**REQUIRED WORK**
An unchanged copy of all the lines below is expected, and it should contain no pictures.

**COLLECTED DATA**
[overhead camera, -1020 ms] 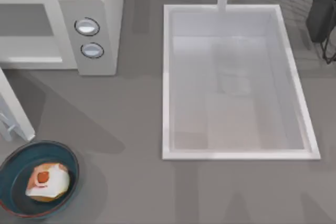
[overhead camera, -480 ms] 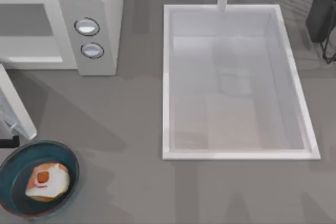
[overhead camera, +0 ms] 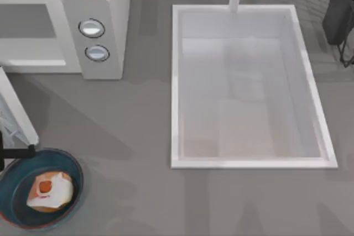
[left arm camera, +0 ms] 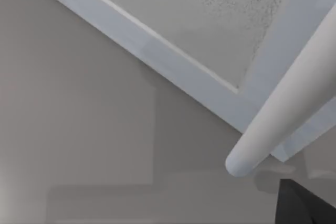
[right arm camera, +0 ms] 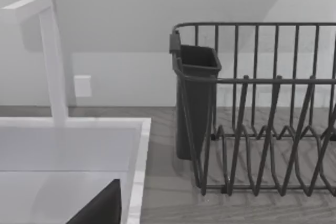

**OUTPUT FOR THIS TASK**
[overhead camera, -1020 ms] 
[overhead camera, -480 ms] 
[overhead camera, +0 ms] 
[left arm camera, +0 ms] 
[right arm camera, +0 ms] 

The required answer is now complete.